Григорий лихорадочно прошелся по камере, что-то бормоча себе под нос и чертыхаясь.
– Но напомню, что при всей своей гордыне адмирал Колчак, тогда уже Верховный правитель России, – произнес он, продолжая вышагивать по небольшому пятачку камеры, – приезжал ко мне на станцию Маньчжурия и ждал, когда я соизволю принять его в своем штабном вагоне.
– Да! После этого конфуза Правитель приказом отстранил вас от всех должностей и чуть было не предал суду. То есть, по существу, объявил вас вне закона.
– Подобные частности, полковник, сейчас неуместны, – осадил его Семёнов.
– Вообще-то, в нашем положении уже все, что выходит за пределы казематов – неуместно. Но ведь мы-то с вами еще живы. И живы не столько тюремным настоящим, сколько своим вольным прошлым.

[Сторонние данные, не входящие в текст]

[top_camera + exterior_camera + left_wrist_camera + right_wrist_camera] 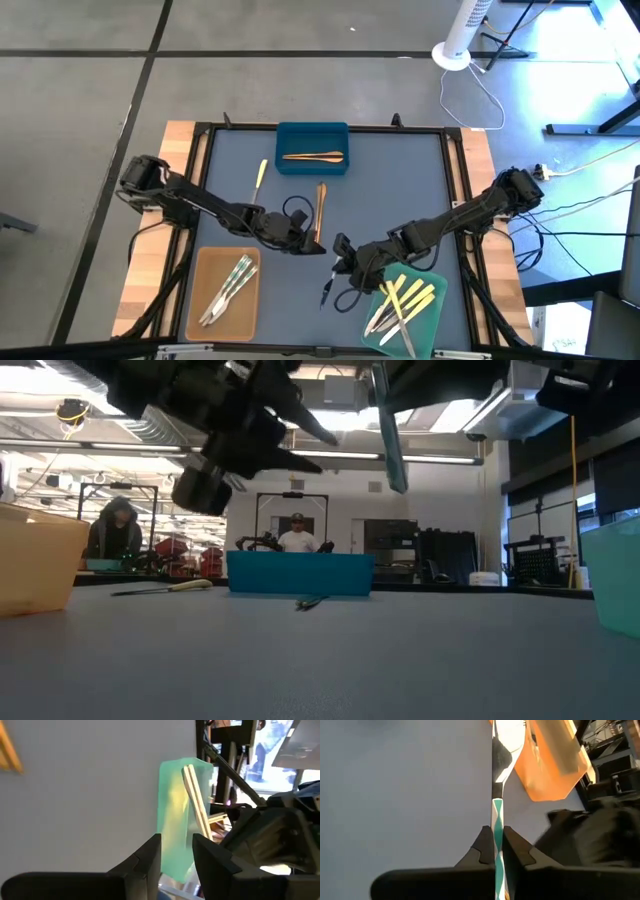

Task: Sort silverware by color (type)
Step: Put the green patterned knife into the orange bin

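Observation:
My right gripper is shut on a spoon with a silvery bowl and a teal-and-white handle, near the table's middle. It sits between the tan tray of silvery utensils and the green tray of pale yellow and silvery ones. My left gripper is open and holds nothing; in the high view it hovers beside a wood-brown utensil lying flat on the table. A pale yellow utensil lies flat farther left. The blue tray holds wood-brown utensils. My right gripper pinches the spoon's teal-and-white handle between its two fingers. The spoon lies along the fingers, and its bowl reaches out ahead of them toward the tan tray. In the low view the spoon hangs steeply, lifted clear of the table.
The blue tray sits at the table's far edge, the tan tray at near left and the green tray at near right. The two grippers are close together at mid-table. People stand in the room beyond the far edge. Cables lie off the table's right side.

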Robot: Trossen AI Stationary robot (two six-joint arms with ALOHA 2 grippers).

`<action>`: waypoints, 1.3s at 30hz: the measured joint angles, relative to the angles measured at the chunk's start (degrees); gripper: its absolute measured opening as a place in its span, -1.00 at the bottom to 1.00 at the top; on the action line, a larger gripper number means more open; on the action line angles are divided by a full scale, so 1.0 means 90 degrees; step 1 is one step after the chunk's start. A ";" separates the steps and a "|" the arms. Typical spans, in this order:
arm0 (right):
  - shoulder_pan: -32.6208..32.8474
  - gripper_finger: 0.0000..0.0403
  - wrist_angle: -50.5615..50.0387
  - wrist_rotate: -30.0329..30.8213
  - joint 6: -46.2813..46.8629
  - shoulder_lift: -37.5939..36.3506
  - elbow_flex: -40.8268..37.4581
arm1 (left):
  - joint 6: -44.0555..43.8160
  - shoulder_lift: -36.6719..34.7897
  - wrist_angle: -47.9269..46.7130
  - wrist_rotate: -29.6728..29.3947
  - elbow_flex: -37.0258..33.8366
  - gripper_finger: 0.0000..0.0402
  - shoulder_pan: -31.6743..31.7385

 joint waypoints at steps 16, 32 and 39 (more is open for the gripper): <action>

– Да, вы правы, прежде всего – прошлым.
18
Действительно, приезд адмирала, как и стычку с ним, атаман вспоминал множество раз, до мельчайших подробностей. Колчак сначала прибыл в Харбин, где встретился с начальником Управления Китайско-Восточной железной дороги генералом Хорватом, и уже оттуда направил Семёнову телеграмму, извещая, что через трое суток он будет на станции Маньчжурия.